Mocking Time — Senior Level¶

Table of Contents¶

Introduction
Designing Time-Aware APIs
Schedulers and Cron-Style Tasks
Heartbeat, Lease, and Leader Election
Hybrid Logical Clocks and Distributed Time
Testing Across Goroutine Trees
Combining Fake Clocks with context
Test-Suite Architecture for Time-Heavy Code
Operational Concerns: Real-Time Drift, NTP Jumps, Sleep Anomalies
Anti-Patterns at Scale
Cheat Sheet
Summary

Introduction¶

At middle level you knew the libraries and could write a fake-clock test for a TTL cache. Senior level is where you decide what testable looks like for an entire subsystem — a scheduler, a distributed lease, a replication protocol. You are the person who reviews PRs and says "this is testable" or "rip this out and inject a clock." That requires not just knowing how clockwork.Advance works but having a strong sense of:

What APIs should look like so they remain testable two years later.
Where time crosses goroutine boundaries and how to keep the fake clock unified.
How to model real-world clock anomalies (NTP jumps, sleep, suspend) in tests.
How to keep a 5,000-test suite fast and deterministic when half the tests touch time.
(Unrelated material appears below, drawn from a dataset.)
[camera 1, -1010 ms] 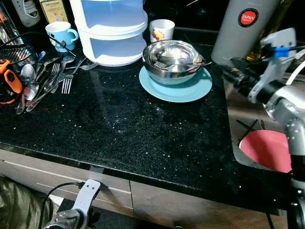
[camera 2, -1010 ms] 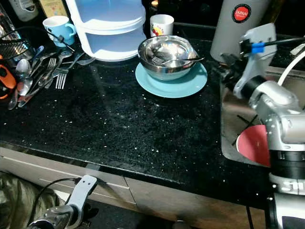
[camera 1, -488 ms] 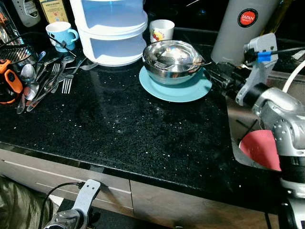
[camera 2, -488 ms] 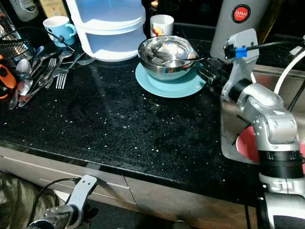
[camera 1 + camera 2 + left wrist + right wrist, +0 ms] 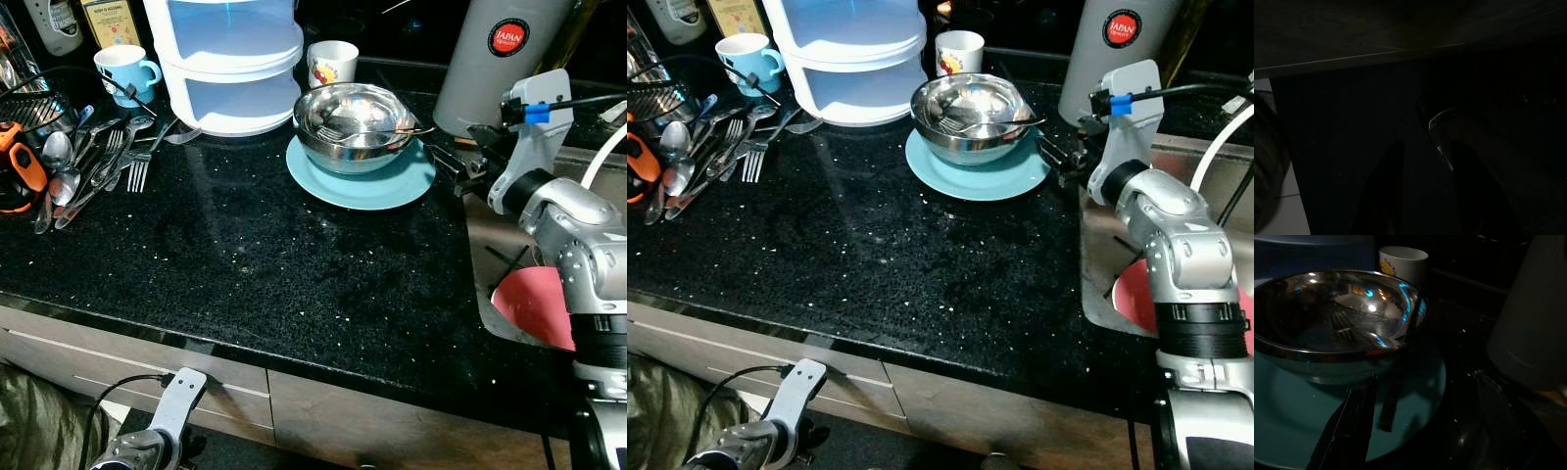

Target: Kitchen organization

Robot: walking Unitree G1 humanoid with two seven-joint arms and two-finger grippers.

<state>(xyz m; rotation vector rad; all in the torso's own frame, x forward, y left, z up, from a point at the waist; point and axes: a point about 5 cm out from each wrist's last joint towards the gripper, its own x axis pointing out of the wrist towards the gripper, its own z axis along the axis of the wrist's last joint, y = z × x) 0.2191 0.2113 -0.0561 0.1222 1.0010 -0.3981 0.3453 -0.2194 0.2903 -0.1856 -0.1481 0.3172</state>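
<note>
A steel bowl (image 5: 355, 122) holding a fork and a spoon sits on a teal plate (image 5: 364, 184) at the back of the black counter. A utensil handle (image 5: 419, 128) sticks out over the bowl's right rim. My right gripper (image 5: 453, 163) is low over the counter, just right of the plate's rim and pointing at it. It is open, and the right wrist view shows its fingers (image 5: 1348, 423) spread wide with the plate's edge (image 5: 1425, 396) between them, nothing held. My left arm (image 5: 162, 431) hangs idle below the counter front, its fingers (image 5: 1382, 191) apart in the dark.
A white tiered container (image 5: 230, 59), a blue mug (image 5: 123, 69) and a white cup (image 5: 333, 61) stand at the back. Loose cutlery (image 5: 93, 162) lies at the left. A tall silver flask (image 5: 500, 59) stands behind my right gripper. The sink (image 5: 509, 264) holds a pink plate (image 5: 544, 304).
My right arm has swung left and down from beside the flask to the plate's right rim, then nearly stopped. The left arm has not moved.
</note>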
This file is opinionated. The patterns here come from Kubernetes, etcd, CockroachDB, and similar systems where a single time bug can take a region down.

Designing Time-Aware APIs¶

Take a clock; do not take "current time" as a parameter¶

A common middle-level mistake is to write:

func (s *Session) Expired(now time.Time) bool {
    return now.After(s.deadline)
}

It looks injectable. It is not. Now every caller has to remember to pass a consistent now, and the API has lost the ability to schedule its own work (After, NewTimer). The right shape:

type Session struct {
    clock Clock
    // ...
}
func (s *Session) Expired() bool {
    return s.clock.Now().After(s.deadline)
}

A Clock is a long-lived dependency, like a *sql.DB. Inject it once at construction.

Hide the clock from the public API¶

Callers should not have to know your type uses a clock. The exported signature should be the same as the standard library equivalent:

type Cache struct {
    clock Clock // unexported
}

func NewCache(ttl time.Duration, opts ...Option) *Cache { ... } // clock via Option

If your library is well known, exposing WithClock as an option is fine. Forcing every caller to pass a real clock is not.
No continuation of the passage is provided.